Codes for Limited-Magnitude Probability Error in DNA Storage
Wenkai Zhang, Zhiying Wang
TL;DR
This work defines a limited-magnitude probability error (LMPE) channel for composite DNA letters, where each symbol is a probability vector of four nucleotides with fixed resolution $k$ and at most $t$ symbol errors of magnitude at most $l$. It develops a two-layer coding framework that first protects symbol classes (remainder/quotient structure) and then recovers actual probability vectors, and introduces multiple explicit constructions (remainder classes, reduced classes, improved Hamming, BCH-based schemes) with asymptotic optimality proven for the remainder-class approach. The bounds section provides sphere-packing and Gilbert–Varshamov results that guide code-size and rate tradeoffs as $n$ grows, $k$ grows large, and $l,t$ vary, while the systematic LMPE codes with Gray mapping enhance practical deployment.
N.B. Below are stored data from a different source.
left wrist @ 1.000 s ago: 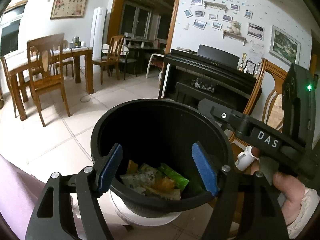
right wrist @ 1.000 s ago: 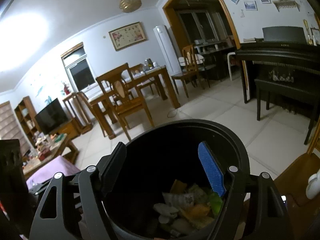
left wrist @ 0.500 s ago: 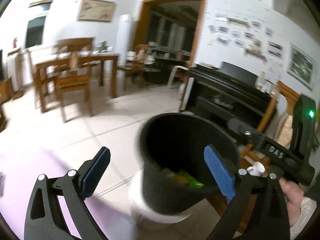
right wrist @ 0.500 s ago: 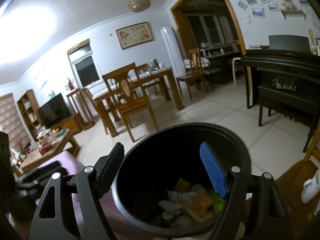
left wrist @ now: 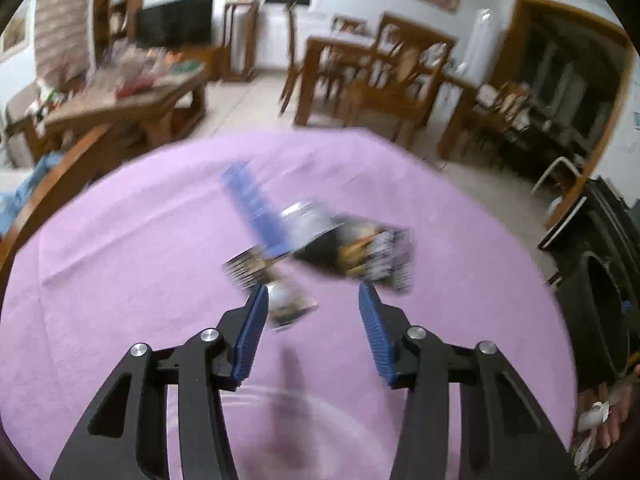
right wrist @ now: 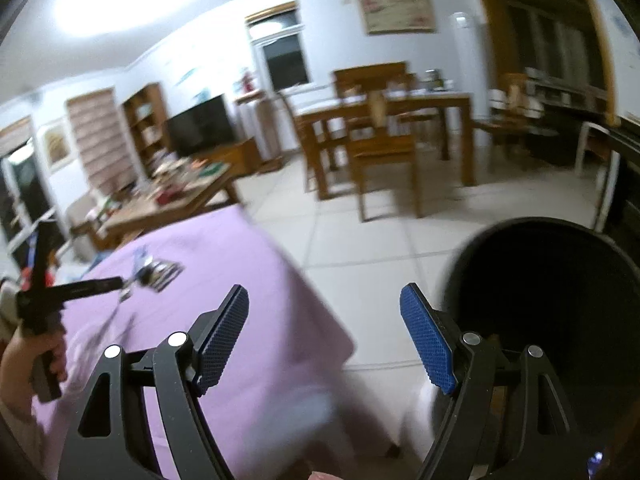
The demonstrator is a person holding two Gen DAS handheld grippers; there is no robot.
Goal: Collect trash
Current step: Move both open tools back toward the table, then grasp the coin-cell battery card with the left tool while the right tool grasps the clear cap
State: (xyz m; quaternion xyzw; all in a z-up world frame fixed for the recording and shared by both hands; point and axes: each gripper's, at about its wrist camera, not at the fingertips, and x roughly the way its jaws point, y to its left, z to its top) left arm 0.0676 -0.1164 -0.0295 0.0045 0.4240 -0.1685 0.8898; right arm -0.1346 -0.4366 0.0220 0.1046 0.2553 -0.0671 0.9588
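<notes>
The left gripper (left wrist: 310, 320) hangs over the purple table (left wrist: 120, 272), nose tilted down, its fingers (left wrist: 250, 332) at a middling gap after just closing in, with nothing between the pads. The trash sits right ahead at twelve o'clock: a blurred cluster of wrappers (left wrist: 352, 248), a dark foil packet (left wrist: 248, 266) and a strip of blue (left wrist: 256, 208), smeared too much to name further. One silvery scrap (left wrist: 286, 300) lies just beside the left finger, apart from it as far as I can tell. The right gripper (right wrist: 324, 340) hovers off the table edge, fingers wide and empty, with the black bin (right wrist: 552, 292) at its three o'clock on the tiled floor (right wrist: 360, 248). To do this pick well, I'd say steady the left wrist first, line the fingers across the nearest scrap, come down until the pads straddle it and then pinch. The cloth looks loose, so pinching low risks grabbing fabric.
</notes>
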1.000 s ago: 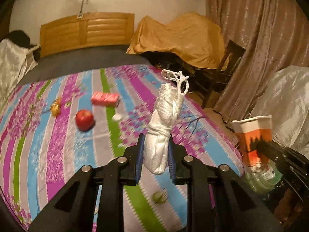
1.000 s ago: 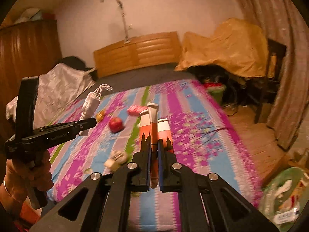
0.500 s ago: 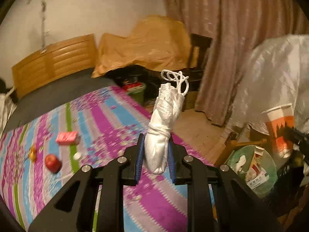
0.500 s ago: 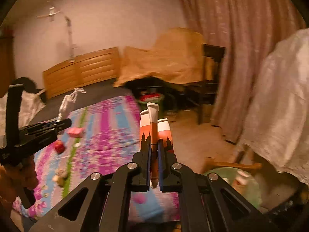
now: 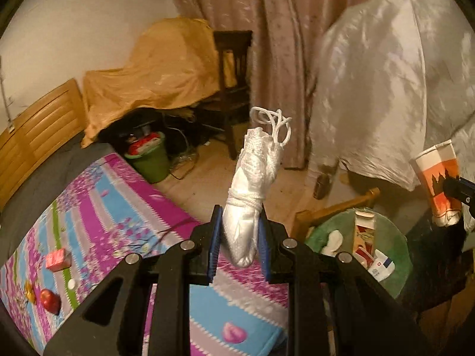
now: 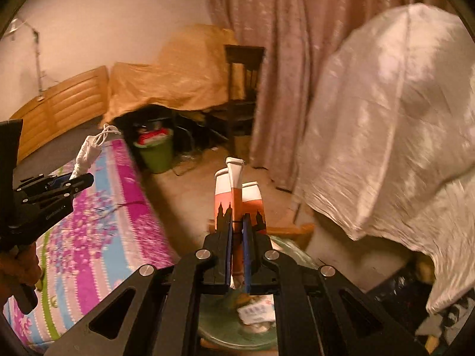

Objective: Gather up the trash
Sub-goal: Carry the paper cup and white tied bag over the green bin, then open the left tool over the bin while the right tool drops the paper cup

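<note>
The left gripper (image 5: 239,246) is clenched on a tied white bag (image 5: 252,204), and the right gripper (image 6: 236,255) pinches a flattened paper cup (image 6: 237,201) — both are carried to the green bin (image 5: 389,237) just below, beside the bed (image 5: 118,207). Next, I think, each must come over the bin and let go. A second ago both cameras faced the bed; now they face the curtain (image 5: 267,29).

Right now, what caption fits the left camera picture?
Left gripper carries a tied white bundle toward the green trash bag.
</note>
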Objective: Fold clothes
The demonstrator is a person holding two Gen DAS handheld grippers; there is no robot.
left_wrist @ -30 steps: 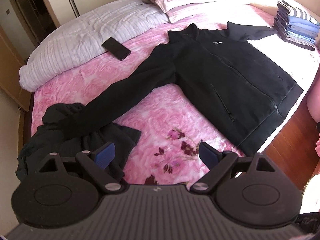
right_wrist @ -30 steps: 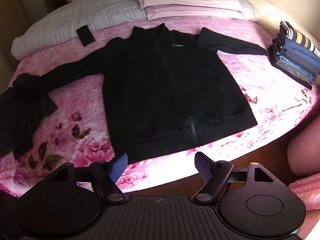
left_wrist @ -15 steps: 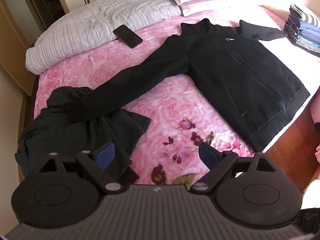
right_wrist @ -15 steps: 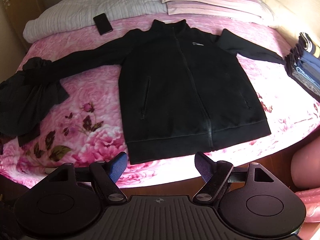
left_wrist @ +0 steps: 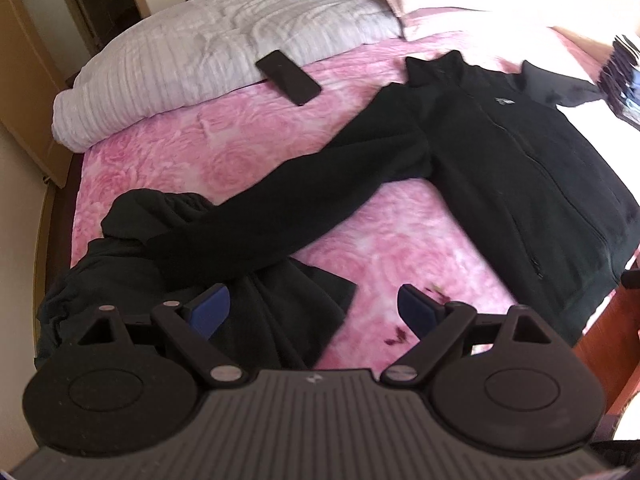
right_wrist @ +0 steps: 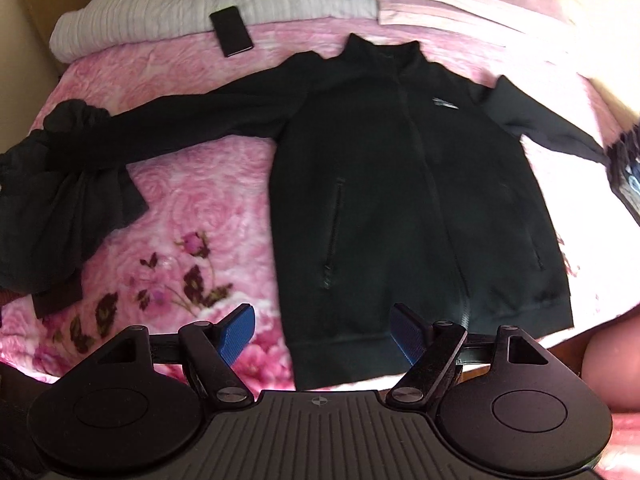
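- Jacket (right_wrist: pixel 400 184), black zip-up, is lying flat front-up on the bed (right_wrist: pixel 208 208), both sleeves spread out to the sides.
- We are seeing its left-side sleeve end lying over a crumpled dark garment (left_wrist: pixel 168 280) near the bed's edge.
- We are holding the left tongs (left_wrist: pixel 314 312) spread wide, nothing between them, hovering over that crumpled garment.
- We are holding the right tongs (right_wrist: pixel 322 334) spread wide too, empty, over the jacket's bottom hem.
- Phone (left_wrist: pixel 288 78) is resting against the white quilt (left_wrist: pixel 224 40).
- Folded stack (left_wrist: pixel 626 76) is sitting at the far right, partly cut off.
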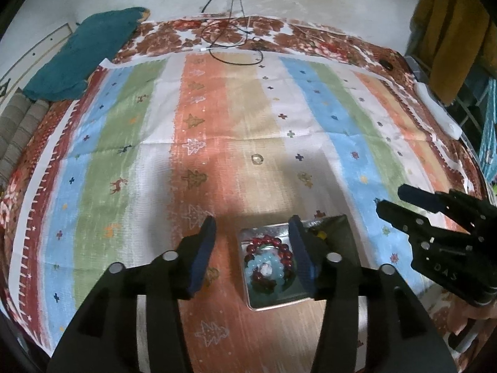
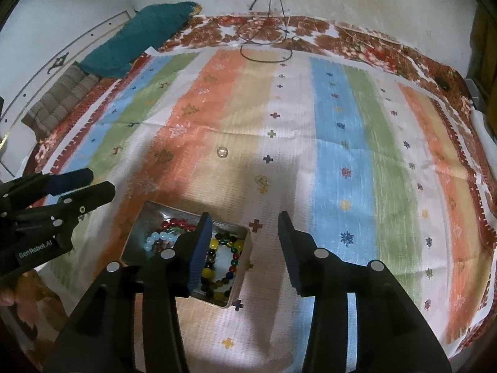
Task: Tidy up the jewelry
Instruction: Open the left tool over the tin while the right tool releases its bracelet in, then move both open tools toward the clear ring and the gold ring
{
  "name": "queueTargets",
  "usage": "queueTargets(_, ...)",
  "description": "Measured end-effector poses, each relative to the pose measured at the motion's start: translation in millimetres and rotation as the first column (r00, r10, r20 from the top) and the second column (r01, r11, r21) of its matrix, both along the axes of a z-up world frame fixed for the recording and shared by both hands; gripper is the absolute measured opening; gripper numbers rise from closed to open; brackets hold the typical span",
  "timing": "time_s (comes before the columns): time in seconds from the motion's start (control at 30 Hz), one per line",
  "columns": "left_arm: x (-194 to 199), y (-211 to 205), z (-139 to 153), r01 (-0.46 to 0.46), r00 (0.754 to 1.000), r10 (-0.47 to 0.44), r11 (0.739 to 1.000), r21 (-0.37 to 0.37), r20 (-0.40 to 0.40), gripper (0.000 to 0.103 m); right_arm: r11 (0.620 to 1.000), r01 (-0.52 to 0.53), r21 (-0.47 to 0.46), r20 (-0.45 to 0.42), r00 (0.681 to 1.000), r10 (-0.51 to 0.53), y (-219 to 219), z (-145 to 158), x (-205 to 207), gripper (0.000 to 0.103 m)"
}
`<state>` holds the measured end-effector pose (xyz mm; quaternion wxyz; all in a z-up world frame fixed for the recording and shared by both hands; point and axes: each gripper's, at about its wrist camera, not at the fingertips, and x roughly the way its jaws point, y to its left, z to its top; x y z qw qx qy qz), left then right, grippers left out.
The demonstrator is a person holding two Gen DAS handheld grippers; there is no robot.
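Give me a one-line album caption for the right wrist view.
Open right gripper over a metal tin of bead bracelets on a striped cloth.

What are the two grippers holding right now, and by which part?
Nothing. The left gripper and right gripper both stand open and empty above the metal tray, where the bead bracelets lie untouched.

Black grippers — blue-padded fingers point(image 1: 203, 255), silver screws, "GenRobot.AI" lettering.
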<state>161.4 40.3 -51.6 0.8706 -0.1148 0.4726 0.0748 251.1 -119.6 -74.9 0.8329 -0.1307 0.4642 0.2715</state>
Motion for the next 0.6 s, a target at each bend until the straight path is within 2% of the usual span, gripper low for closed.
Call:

Collectively, the paper delivers concrete, scalable error-correcting schemes for DNA storage using composite letters, balancing redundancy, complexity, and implementation practicality, with clear paths to higher rates via asymptotic optimization and systematic designs.
Abstract
DNA, with remarkable properties of high density, durability, and replicability, is one of the most appealing storage media. Emerging DNA storage technologies use composite DNA letters, where information is represented by probability vectors, leading to higher information density and lower synthesizing costs than regular DNA letters. However, it faces the problem of inevitable noise and information corruption. This paper explores the channel of composite DNA letters in DNA-based storage systems and introduces block codes for limited-magnitude probability errors on probability vectors. First, outer and inner bounds for limited-magnitude probability error correction codes are provided. Moreover, code constructions are proposed where the number of errors is bounded by t, the error magnitudes are bounded by l, and the probability resolution is fixed as k. These constructions focus on leveraging the properties of limited-magnitude probability errors in DNA-based storage systems, leading to improved performance in terms of complexity and redundancy. In addition, the asymptotic optimality for one of the proposed constructions is established. Finally, systematic codes based on one of the proposed constructions are presented, which enable efficient information extraction for practical implementation.